■ Your assignment
Taking the listing below, restate word for word each line from the line with "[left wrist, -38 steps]" to the line with "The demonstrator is", ends included, and stop there.

_ _ _

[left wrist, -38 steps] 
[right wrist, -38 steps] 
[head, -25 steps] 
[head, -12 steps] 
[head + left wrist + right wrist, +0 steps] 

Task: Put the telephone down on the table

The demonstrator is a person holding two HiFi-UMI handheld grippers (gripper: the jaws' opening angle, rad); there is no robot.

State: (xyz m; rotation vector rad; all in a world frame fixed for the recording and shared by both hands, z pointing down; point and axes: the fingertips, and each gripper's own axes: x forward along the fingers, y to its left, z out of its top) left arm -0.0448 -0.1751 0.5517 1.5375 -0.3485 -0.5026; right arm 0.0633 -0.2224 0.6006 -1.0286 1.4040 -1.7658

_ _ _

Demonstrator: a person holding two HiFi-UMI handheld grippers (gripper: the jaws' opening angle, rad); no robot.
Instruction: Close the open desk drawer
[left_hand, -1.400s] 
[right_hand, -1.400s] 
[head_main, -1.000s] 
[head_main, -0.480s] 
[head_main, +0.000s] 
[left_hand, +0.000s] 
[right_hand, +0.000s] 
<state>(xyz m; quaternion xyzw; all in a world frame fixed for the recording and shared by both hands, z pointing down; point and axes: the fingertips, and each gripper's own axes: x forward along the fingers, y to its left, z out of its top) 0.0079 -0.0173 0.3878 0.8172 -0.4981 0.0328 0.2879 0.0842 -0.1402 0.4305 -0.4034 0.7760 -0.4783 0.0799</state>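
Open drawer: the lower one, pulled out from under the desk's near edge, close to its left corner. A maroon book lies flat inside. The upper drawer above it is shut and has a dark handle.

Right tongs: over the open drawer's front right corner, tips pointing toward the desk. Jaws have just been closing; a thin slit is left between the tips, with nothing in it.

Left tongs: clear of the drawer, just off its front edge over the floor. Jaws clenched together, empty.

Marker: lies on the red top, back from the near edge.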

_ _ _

■ Answer to the exercise
[left wrist, -38 steps] 
[right wrist, -38 steps] 
[head, -25 steps] 
[head, -12 steps] 
[head + left wrist + right wrist, +0 steps] 

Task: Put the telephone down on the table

The demonstrator is a person holding two HiFi-UMI handheld grippers (gripper: the jaws' opening angle, rad); there is no robot.

With this, the exercise has been completed.